Levi backed up into a driveway, and then pulled out, heading forwards this time as they went back down the hill and into the streets of Sawyer proper.
“Holy shit, holy shit, holy shit,” Tennessee chanted, and then began laughing hysterically. “I cannot believe we just did that!”
They began laughing together, the stress and relief rolling off Levi in waves as he made his way to his house.
“I can’t either!” he said, looking over at Tenny with a huge grin. “My mastermind thief of a girlfriend, who used to be a beauty queen!”
Tenny shot him a huge smile. “One of the questions they always like to ask is if you win, what would you do. I’m pretty sure I wouldn’t have won anything if I’d answered, ‘Rob my parents!’”
“Probably not,” Levi agreed dryly.
They pulled up in front of his house and quickly began unloading the bags of clothing and shoes and jewelry under the cover of darkness, the elation of having made a quick getaway fading away into the night sky.

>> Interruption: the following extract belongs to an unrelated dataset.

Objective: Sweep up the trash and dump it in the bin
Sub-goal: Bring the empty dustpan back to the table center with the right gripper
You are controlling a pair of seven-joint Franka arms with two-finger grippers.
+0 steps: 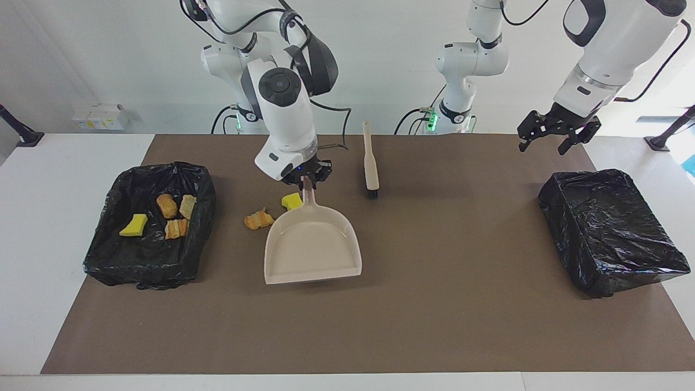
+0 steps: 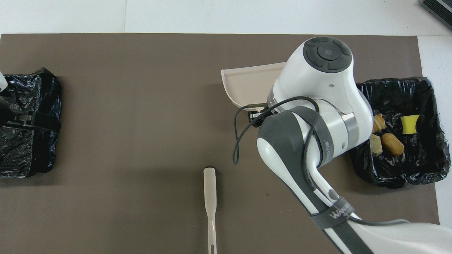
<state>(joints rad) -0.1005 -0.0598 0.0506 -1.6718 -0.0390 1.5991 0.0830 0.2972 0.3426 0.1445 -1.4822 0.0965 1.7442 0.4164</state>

Even though Tennessee had treated it like a joke that she’d robbed her parents, the truth of the matter was, she had done that, and before he came along and ruined her, she never would’ve dreamed of doing something like this.
He was a kid from the wrong side of the tracks. Instead of talking her out of pulling tonight’s stunt, he’d helped her make it happen. Trip after trip into the house, his shoulders began to slump as the reality of what they just did washed over him.

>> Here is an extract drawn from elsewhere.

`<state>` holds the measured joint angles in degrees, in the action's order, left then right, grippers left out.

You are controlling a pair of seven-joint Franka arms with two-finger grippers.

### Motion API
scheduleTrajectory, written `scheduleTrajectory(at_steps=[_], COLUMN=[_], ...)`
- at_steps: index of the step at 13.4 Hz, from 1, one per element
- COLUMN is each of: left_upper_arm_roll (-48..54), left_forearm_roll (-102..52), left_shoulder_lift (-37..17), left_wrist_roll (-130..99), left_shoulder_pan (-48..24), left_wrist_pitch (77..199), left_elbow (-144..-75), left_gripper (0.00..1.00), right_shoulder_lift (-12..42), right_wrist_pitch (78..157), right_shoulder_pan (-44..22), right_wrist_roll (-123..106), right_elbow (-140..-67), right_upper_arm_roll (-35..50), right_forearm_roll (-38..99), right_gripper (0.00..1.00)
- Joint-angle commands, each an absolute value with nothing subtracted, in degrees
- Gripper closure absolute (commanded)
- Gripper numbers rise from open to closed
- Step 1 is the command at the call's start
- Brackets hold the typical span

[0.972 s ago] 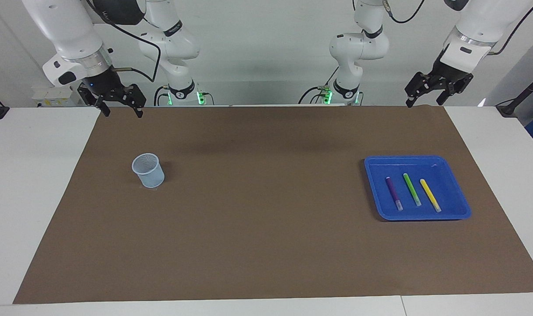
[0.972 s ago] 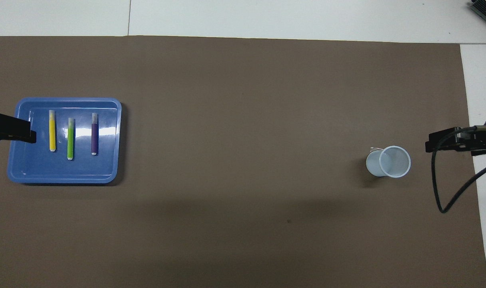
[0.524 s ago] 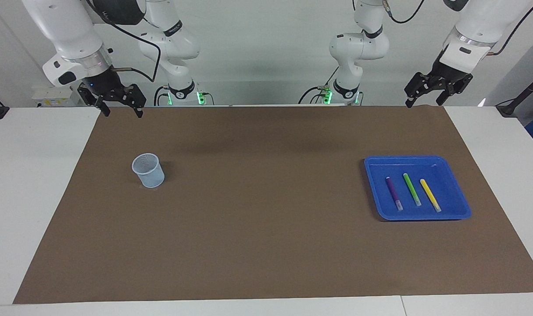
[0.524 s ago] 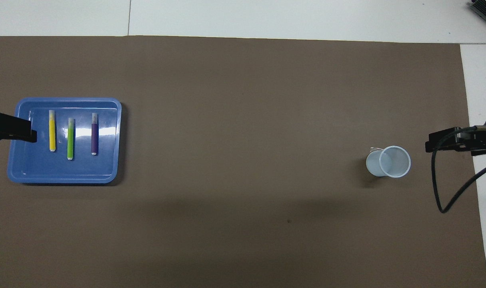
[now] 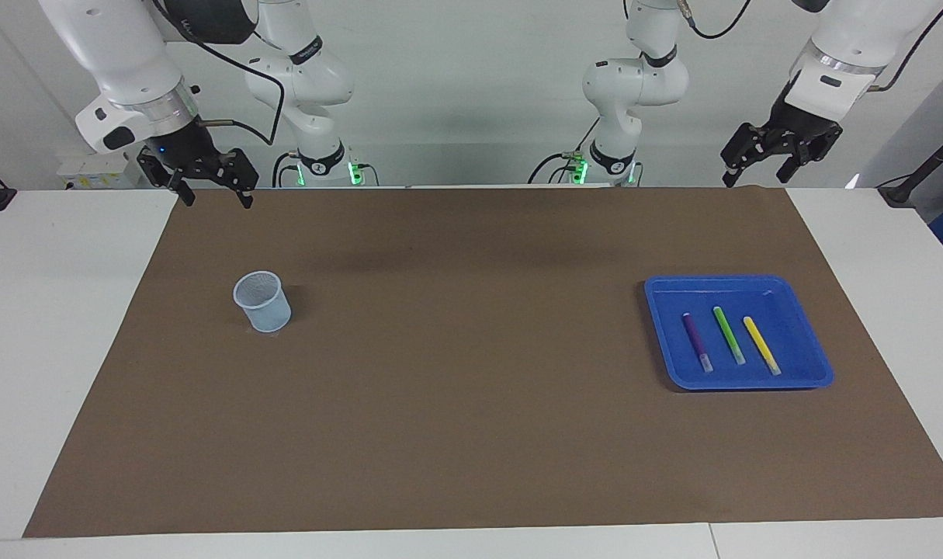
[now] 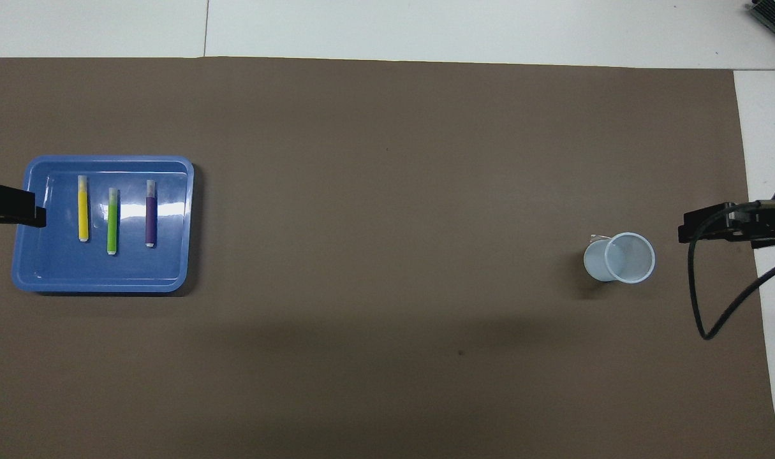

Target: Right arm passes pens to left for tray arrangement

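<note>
The three pens lie flat in the blue tray (image 5: 805,326), side by side but not touching. The purple pen (image 5: 696,342) is nearest the middle of the tabletop, the green pen (image 5: 728,335) lies between the other two, and the yellow pen (image 5: 760,345) is nearest the left arm's end. Each pen has a pale tip, and all the tips point away from the robots. In the overhead view the pens point to 12 o'clock, and the green pen sits a little closer to the robots than the other two.

The tray rests on a big brown mat (image 5: 471,373) that covers most of the white tabletop (image 5: 60,326). In the overhead view the tray is at about 9 o'clock on the mat.

A small pale-blue cup (image 5: 262,301) stands upright on the mat, well apart from the tray, toward the right arm's end. In the overhead view it is at about 3 o'clock.

The left claw (image 5: 754,180) hangs in the air over the mat's edge by the robots, at the tray's end of the tabletop. Its fingers are spread apart and hold nothing.

The right claw (image 5: 213,196) hangs in the air over the mat's corner by the robots, at the cup's end. Its fingers are spread apart too, and it holds nothing.
</note>
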<state>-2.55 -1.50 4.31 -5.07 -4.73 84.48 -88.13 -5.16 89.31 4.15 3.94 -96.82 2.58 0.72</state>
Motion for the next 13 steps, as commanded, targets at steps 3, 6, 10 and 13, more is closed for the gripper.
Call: scheduleTrajectory(at_steps=[3, 6, 10, 13], left_upper_arm_roll=[-2.37, -2.29, -2.55, -2.29], left_forearm_roll=[-1.49, -1.49, -1.49, -1.49], left_shoulder_lift=[5.45, 4.75, 4.57, 4.75], left_wrist_roll=[-4.48, -4.57, -4.57, -4.48], left_shoulder_pan=[-4.22, -4.22, -4.31, -4.31], left_wrist_pitch=[85.34, 85.52, 85.52, 85.43], left_elbow=[-89.47, -89.21, -89.3, -89.3], left_gripper=[0.0, 0.0, 0.0, 0.0], right_shoulder_lift=[-5.8, -5.8, -5.8, -5.8], right_wrist_pitch=[89.3, 89.3, 89.3, 89.3], right_shoulder_pan=[4.57, 4.57, 4.57, 4.57], right_wrist_roll=[2.9, 2.9, 2.9, 2.9], right_elbow=[-97.12, -97.12, -97.12, -97.12], right_upper_arm_roll=[2.81, 2.81, 2.81, 2.81], right_forearm_roll=[0.79, 0.79, 0.79, 0.79], right_gripper=[0.0, 0.0, 0.0, 0.0])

He was an idiot. He never should’ve helped her. What if they’d been caught?
He wasn’t good enough for her, and he never would be. Someday, she’d finally figure that out for herself, and then where would he be?
“Thank you for your help,” she said quietly, sensing his mood. They stood back, both looking at the mountain of garbage sacks stacked up in the spare bedroom of Levi’s house. “I couldn’t have done this without you.”
The words stabbed at him. Even she realized that he was enabling these poor life choices.
When was he going to learn how to tell Tennessee Rowland no?
Chapter 30
Tennessee
Where had he gone? He’d withdrawn in on himself; had disappeared despite being right next to her.
“Levi?” she asked, putting her hand on his arm. “What’s wrong?”
“I shouldn’t have helped
you with this,” he growled, his dark eyes flashing with pain. “Before, you never would’ve dreamed of doing something like this, and now look at what you’re doing. You can take a rat out of the gutter, but you can’t take the gutter out of the rat.”
Tenny sucked in a breath at that. “Levi, you aren’t a gutter rat,” she said, stroking her hand up his muscled arm softly. He had a sheen of sweat on every inch of his skin, and she had the hardest time concentrating on what he was saying. Licking and kissing her way up his arm seemed like a hell of a lot more fun. “I’ve been a doormat all of my life,” she reminded him. “I’m finally standing on my own two feet. This is a good thing, I promise.”
“It’s one thing to stand on your own two feet,” he said, his eyes dark and hooded. “It’s another to steal a bunch of clothes.”
“My clothes,” Tenny pointed out bluntly. “What, do you think my father was dipping into my closet on the weekends and playing dress-up? I would’ve just asked my parents for the clothes, but then they would’ve used them as a bargaining chip, forcing me to agree to their terms before giving me my own stuff. You kept me from having to play their game.”
“I guess,” Levi said, clearly unconvinced.
Tenny rolled her eyes and decided to change the topic. “You remember Sugar and Jaxson’s wedding is tomorrow, right?” Jaxson Anderson was the new fire chief in town, and just months after moving to Sawyer, he’d fallen in love with Sugar, who worked down at the Muffin Man bakery. Tenny and Sugar had never been especially close even though they’d graduated from high school the same year – cliques exist even in the smallest of schools, and they had always run in different circles.
Despite that, they’d gotten along in that, “Hi, how are you? Good,” sort of way, and Tennessee – a romantic sap to the bitter end – was thrilled that Sugar had found love, especially after her first disastrous marriage to Richard Schmidt. Sugar deserved all of the happiness she could get after putting up with that drunk asshole for six years.